Like someone else said she is a built a little downhill, but that happens with babies as they grow, I wouldn't worry about it yet. Other than the club foot, she seems a little behind in her front legs in the side picture you posted. She is thin in her neck and shoulders, but the emphasis on that might go away with age as she finishes growing and starts building muscle. Plus that kind of neck and shoulder is going to look thin when paired with a butt like that. *WOW*, that's some muscle-build for a filly her age! I looked back in the pictures at the beginning of the post and in the side picture you gave us and her neck looks a little long to her body, but she's still growing so you never know what you're going to end up with when she stops. A thin neck can be built up with the proper exercises when the time comes.

From the rear shot she seems a little turned out in her back legs, but not horrible so, and she has a very cute face, with a kind, curious, alert expression.

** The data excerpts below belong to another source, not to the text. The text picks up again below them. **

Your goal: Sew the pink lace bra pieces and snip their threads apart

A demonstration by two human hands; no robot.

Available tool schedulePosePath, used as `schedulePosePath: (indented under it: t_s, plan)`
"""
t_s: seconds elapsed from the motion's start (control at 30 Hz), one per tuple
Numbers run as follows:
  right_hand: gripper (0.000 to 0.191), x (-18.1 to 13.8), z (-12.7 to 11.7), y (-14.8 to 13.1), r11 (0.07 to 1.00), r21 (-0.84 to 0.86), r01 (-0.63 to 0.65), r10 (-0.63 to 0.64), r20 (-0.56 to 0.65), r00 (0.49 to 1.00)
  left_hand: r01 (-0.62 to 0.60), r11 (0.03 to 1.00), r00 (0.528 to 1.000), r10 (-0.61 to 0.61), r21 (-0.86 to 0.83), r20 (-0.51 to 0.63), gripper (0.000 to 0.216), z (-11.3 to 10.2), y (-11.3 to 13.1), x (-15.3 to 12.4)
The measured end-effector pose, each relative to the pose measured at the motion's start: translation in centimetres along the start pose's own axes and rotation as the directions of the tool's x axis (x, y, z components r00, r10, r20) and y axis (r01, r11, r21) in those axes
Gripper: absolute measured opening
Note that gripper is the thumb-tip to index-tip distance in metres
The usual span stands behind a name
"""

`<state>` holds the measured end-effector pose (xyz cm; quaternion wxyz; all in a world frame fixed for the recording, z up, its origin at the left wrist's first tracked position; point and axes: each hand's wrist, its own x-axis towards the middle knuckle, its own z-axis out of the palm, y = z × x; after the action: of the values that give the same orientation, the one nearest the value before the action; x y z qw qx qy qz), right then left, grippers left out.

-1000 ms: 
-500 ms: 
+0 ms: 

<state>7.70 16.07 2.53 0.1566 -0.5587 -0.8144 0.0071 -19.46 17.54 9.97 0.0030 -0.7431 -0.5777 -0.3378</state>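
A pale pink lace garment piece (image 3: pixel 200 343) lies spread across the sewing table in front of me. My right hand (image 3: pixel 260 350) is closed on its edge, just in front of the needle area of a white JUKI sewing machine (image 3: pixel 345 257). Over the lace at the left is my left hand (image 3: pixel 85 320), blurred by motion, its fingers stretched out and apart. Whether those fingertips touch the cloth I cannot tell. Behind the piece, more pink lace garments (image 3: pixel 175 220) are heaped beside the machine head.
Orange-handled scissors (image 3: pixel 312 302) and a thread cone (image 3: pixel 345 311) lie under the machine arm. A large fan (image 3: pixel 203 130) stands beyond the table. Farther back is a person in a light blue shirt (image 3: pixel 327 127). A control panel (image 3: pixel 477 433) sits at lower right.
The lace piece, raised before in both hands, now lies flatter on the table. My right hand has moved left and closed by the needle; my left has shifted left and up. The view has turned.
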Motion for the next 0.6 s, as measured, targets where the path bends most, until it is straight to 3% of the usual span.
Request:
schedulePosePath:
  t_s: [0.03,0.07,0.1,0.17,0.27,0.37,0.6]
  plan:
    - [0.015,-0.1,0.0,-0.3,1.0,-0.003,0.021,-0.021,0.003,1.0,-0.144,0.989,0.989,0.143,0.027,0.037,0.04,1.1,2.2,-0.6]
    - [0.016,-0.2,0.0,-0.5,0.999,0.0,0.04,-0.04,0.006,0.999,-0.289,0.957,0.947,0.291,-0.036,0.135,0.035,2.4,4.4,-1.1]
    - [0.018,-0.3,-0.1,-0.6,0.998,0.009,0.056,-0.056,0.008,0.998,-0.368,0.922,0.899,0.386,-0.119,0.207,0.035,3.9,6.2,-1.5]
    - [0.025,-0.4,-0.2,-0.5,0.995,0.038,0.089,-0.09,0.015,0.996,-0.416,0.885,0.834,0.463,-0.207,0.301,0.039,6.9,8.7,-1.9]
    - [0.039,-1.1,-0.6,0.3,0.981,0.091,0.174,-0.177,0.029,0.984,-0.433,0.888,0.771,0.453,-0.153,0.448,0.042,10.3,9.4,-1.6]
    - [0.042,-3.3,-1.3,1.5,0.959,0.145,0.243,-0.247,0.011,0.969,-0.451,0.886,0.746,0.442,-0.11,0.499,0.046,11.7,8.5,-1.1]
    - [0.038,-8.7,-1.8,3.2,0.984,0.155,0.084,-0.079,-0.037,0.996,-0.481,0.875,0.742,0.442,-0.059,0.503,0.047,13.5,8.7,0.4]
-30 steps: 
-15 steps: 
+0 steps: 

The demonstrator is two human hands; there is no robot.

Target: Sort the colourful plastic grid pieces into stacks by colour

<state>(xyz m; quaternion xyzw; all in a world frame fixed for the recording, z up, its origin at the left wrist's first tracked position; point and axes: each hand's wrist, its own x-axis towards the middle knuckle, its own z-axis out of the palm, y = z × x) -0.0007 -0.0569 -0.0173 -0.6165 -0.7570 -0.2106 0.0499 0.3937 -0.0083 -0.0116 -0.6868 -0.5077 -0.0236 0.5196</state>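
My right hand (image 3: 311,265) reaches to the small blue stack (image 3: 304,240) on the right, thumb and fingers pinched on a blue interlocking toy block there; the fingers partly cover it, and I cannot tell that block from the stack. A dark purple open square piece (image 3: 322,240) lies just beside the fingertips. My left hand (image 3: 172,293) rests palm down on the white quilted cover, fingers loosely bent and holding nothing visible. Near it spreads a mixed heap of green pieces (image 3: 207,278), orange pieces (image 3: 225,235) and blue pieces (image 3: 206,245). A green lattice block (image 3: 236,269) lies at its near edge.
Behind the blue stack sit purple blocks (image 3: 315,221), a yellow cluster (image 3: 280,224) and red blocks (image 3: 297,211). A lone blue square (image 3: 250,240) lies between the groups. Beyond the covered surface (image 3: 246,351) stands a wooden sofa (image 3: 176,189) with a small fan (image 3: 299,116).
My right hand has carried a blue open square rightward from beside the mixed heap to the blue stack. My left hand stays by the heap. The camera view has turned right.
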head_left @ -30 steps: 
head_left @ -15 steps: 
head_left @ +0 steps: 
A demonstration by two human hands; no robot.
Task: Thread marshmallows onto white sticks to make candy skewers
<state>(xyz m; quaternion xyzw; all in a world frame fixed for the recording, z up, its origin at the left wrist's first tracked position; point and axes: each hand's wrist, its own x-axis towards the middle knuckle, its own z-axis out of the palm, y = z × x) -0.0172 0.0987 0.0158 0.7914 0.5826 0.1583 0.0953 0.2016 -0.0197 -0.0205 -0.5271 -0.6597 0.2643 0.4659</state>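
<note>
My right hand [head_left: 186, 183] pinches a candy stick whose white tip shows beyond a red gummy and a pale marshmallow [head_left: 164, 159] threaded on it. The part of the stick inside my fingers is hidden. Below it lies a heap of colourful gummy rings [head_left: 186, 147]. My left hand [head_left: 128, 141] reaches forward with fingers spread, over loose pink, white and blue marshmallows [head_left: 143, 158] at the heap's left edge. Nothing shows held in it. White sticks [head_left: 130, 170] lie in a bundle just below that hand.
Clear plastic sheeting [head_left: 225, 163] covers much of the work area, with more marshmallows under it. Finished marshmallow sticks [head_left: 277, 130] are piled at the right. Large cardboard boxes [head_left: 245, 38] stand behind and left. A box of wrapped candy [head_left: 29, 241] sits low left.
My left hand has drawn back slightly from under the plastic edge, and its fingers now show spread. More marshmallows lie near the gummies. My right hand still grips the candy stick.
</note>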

Hope this help! She is a VERY cute little filly. Lots of potential there. What do you want to do with her?


----------



## APHAforlife (Mar 2, 2011)

palmettogirl915 said:


> I went ahead and quoted your post with her pictures so that they would carry over to the third page of the thread...
> 
> Like someone else said she is a built a little downhill, but that happens with babies as they grow, I wouldn't worry about it yet. Other than the club foot, she seems a little behind in her front legs in the side picture you posted. She is thin in her neck and shoulders, but the emphasis on that might go away with age as she finishes growing and starts building muscle. Plus that kind of neck and shoulder is going to look thin when paired with a butt like that. *WOW*, that's some muscle-build for a filly her age! I looked back in the pictures at the beginning of the post and in the side picture you gave us and her neck looks a little long to her body, but she's still growing so you never know what you're going to end up with when she stops. A thin neck can be built up with the proper exercises when the time comes.
> 
> ...



All the things you mentioned, her thin/long neck etc I have noticed but same thing happened with my mare in this stage and age, and she grew out of it nice, so I am not worried about it  

All of her breeding is local to CO, definatly halter breeding, but she has a lot of cow horse in her too. I have not really decided, but I would love to do some reining and cow horse on her in the future. She has the hind end to stop and turn, and the speed/agility to really have the potential. I don't plan on training her until she is 3/4 though, I have a feeling she is going to be a late bloomer. 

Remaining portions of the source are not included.